◆ **Try it**: In the listing below, locate the line containing "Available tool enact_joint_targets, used" and the line containing "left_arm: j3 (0". Output both of them and every line between, exactly as written, and nothing more.
--- START ---
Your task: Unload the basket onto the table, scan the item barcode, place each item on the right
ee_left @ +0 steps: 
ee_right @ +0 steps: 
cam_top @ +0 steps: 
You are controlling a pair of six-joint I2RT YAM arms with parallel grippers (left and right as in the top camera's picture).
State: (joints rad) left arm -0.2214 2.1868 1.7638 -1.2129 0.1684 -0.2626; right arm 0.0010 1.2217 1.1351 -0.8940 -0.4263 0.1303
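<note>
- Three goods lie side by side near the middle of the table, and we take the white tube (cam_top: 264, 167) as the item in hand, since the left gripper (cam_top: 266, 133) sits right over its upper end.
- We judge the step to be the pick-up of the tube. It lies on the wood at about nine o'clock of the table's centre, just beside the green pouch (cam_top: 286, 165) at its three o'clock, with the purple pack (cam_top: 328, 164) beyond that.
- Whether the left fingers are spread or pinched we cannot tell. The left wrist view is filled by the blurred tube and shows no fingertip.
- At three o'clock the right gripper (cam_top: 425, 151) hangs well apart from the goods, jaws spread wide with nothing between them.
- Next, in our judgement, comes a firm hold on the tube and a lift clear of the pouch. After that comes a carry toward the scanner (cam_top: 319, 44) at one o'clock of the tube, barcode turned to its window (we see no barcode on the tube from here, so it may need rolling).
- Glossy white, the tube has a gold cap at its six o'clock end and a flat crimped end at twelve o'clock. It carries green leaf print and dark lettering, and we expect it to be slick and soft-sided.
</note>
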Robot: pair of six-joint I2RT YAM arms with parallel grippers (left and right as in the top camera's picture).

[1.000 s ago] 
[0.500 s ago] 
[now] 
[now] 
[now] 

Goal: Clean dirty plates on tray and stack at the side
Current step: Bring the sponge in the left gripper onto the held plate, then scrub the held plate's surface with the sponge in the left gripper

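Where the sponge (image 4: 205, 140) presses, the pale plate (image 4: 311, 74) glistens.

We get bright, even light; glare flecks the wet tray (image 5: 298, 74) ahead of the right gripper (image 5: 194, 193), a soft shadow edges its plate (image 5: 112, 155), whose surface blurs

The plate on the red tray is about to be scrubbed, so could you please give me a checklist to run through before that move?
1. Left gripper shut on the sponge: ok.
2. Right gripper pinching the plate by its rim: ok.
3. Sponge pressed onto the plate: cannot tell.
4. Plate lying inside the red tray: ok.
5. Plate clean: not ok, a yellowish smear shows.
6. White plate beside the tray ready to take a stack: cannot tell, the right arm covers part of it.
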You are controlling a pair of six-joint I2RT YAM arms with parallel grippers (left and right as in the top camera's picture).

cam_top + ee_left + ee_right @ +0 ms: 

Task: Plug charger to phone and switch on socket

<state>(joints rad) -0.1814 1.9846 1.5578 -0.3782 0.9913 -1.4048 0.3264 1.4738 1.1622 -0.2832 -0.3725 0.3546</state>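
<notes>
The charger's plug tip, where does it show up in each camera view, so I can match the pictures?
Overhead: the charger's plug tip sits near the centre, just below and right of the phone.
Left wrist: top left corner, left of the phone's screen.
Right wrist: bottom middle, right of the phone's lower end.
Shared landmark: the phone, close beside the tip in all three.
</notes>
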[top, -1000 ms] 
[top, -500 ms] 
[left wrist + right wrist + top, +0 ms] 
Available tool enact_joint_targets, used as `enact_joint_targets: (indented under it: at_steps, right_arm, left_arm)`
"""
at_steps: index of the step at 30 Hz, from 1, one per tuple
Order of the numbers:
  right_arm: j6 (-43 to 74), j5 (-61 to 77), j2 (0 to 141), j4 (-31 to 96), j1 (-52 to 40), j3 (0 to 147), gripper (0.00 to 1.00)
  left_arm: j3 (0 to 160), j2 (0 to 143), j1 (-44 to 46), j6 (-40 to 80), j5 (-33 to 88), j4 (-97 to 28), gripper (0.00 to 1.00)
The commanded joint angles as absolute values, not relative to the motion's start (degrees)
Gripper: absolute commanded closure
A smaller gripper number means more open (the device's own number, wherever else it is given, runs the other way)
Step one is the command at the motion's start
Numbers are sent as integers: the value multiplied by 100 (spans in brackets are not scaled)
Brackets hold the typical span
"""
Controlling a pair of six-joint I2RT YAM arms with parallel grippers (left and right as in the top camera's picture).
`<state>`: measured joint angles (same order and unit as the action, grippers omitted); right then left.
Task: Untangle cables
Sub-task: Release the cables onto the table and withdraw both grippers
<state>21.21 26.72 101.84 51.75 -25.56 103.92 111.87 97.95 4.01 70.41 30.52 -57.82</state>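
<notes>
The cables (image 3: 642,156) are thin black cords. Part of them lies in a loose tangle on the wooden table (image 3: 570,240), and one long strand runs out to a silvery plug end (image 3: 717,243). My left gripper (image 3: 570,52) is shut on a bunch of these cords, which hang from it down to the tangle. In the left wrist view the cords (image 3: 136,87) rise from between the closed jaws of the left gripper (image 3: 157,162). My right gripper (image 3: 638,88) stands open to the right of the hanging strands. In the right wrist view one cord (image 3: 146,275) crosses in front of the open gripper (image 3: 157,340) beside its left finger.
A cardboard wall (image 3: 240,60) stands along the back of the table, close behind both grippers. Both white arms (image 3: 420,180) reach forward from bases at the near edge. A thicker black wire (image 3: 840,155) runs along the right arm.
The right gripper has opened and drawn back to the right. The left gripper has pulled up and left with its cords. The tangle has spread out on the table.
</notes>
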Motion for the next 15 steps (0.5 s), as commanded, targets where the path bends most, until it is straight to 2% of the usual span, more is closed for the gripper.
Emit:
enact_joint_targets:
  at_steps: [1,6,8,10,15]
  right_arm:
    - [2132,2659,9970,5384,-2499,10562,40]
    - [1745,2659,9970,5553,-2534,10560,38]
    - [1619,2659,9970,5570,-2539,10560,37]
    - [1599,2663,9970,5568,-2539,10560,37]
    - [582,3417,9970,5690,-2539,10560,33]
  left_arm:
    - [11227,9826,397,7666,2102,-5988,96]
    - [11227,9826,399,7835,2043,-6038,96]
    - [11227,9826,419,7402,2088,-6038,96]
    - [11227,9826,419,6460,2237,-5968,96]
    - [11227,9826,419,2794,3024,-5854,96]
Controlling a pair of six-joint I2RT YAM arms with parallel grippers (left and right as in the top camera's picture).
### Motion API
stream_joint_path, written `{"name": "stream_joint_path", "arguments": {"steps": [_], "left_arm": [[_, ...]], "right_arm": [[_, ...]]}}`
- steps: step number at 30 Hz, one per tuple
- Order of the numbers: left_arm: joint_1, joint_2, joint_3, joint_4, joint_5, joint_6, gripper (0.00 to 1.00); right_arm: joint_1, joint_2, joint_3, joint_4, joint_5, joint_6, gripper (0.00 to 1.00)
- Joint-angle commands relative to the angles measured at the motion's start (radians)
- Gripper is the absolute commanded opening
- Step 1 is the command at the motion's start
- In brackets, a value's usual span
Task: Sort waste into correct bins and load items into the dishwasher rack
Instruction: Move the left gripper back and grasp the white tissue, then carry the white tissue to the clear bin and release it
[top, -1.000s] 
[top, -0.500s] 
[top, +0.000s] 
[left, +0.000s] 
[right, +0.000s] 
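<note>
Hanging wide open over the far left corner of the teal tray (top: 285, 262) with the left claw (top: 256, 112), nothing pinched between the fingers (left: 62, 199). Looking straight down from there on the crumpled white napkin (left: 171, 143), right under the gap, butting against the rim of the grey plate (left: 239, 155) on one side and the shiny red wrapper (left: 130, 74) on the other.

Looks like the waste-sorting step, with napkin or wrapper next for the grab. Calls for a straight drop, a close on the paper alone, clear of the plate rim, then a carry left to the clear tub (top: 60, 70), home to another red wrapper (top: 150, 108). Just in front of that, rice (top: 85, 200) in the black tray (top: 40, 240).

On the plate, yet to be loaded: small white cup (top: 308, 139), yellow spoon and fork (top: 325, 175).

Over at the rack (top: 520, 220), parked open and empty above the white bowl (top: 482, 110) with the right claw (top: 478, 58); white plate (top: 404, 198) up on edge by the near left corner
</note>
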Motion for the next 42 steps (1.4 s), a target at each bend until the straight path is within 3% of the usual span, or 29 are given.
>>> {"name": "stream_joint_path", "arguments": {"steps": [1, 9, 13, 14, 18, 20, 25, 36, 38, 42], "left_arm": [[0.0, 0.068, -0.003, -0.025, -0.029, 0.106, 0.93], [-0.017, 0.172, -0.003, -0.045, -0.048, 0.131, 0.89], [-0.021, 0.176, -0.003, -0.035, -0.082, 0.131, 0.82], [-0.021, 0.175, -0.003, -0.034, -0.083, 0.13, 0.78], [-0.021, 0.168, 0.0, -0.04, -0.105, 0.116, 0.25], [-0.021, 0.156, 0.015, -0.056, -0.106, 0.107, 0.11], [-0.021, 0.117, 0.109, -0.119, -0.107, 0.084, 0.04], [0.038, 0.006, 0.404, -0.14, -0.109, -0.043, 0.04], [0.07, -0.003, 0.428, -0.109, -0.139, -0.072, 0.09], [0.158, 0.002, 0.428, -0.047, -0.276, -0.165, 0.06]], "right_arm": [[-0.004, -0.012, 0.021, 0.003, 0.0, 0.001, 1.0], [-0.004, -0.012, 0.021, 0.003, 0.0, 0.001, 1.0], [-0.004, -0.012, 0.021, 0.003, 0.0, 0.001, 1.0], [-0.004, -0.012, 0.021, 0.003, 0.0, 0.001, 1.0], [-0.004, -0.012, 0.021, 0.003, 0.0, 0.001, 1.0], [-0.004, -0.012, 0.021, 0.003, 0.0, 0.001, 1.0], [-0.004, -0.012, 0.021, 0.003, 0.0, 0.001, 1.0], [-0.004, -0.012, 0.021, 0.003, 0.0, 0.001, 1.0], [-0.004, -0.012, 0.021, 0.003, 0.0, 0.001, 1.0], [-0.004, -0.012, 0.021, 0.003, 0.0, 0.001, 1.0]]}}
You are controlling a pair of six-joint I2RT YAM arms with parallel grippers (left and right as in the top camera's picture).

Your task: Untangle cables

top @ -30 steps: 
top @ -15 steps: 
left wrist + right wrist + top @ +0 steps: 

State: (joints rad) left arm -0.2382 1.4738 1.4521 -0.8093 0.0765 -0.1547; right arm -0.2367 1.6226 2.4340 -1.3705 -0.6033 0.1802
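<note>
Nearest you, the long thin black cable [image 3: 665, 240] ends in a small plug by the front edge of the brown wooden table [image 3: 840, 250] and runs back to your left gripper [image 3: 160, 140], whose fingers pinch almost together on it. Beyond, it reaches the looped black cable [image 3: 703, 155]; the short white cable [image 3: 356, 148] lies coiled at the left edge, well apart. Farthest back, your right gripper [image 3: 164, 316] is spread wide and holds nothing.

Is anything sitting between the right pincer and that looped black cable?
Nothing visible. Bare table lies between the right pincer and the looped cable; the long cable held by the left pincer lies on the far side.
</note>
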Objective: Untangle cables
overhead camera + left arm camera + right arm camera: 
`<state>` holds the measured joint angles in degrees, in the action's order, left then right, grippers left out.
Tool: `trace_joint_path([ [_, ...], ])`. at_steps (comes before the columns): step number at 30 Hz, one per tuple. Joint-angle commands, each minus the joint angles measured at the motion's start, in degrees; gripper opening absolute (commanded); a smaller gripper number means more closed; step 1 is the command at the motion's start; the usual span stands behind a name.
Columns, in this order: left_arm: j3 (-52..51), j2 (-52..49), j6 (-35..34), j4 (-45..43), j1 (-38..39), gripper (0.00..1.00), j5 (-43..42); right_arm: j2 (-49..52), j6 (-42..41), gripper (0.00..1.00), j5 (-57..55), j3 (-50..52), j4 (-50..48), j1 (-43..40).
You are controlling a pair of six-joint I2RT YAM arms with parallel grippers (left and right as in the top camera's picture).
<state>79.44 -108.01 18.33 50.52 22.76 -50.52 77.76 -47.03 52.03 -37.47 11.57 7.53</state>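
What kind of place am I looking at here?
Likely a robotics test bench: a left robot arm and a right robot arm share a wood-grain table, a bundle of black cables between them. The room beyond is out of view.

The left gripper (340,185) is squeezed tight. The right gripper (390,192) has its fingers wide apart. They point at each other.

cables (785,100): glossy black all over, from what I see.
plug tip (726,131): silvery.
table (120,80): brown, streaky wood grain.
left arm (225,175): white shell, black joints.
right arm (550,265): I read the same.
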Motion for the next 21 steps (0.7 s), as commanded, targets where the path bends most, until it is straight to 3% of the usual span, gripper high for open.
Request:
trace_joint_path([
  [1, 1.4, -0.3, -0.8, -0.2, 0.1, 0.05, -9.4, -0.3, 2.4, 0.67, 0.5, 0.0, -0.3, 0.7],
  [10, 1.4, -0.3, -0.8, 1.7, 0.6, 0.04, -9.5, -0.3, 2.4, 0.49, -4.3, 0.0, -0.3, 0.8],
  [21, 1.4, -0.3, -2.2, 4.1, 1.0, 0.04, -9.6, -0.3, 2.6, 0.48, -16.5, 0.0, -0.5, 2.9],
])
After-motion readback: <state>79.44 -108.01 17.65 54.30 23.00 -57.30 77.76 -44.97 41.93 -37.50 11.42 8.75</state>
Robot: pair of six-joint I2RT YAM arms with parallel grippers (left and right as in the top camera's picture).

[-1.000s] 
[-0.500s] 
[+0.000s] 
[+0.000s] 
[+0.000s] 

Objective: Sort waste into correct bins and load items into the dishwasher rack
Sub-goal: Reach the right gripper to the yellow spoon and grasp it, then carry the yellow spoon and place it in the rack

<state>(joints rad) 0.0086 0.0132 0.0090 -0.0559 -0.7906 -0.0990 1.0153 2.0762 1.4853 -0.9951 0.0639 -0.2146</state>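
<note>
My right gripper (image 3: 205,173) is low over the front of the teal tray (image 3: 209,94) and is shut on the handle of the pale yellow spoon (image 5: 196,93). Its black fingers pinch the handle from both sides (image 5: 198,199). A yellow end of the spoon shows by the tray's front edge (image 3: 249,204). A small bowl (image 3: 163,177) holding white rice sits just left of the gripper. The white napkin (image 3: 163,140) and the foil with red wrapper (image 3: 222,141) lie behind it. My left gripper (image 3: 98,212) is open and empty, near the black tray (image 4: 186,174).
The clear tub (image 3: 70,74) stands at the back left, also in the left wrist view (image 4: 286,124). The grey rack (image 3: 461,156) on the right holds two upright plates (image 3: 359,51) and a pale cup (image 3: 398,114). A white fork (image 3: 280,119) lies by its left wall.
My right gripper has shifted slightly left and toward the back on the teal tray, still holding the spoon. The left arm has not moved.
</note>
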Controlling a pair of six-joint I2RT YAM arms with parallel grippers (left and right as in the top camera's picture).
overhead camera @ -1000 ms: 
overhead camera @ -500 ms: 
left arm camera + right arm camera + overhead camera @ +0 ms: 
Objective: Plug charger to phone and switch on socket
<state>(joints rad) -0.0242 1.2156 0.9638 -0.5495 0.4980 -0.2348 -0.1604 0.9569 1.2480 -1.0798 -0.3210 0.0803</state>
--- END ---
◆ **Result below**:
Available tool enact_joint_targets, used as `enact_joint_targets: (indented under it: at_steps, right_arm, left_arm)`
"""
at_steps: index of the step at 30 Hz, from 1, one per tuple
Order of the numbers:
  right_arm: j6 (-43 to 74), j5 (-61 to 77), j2 (0 to 141), j4 (-31 to 96), j1 (-52 to 40), j3 (0 to 147), gripper (0.00 to 1.00)
  left_arm: j3 (0 to 160), j2 (0 to 143), j1 (-44 to 46), j6 (-40 to 80), j5 (-33 to 88), j4 (-97 to 28), gripper (0.00 to 1.00)

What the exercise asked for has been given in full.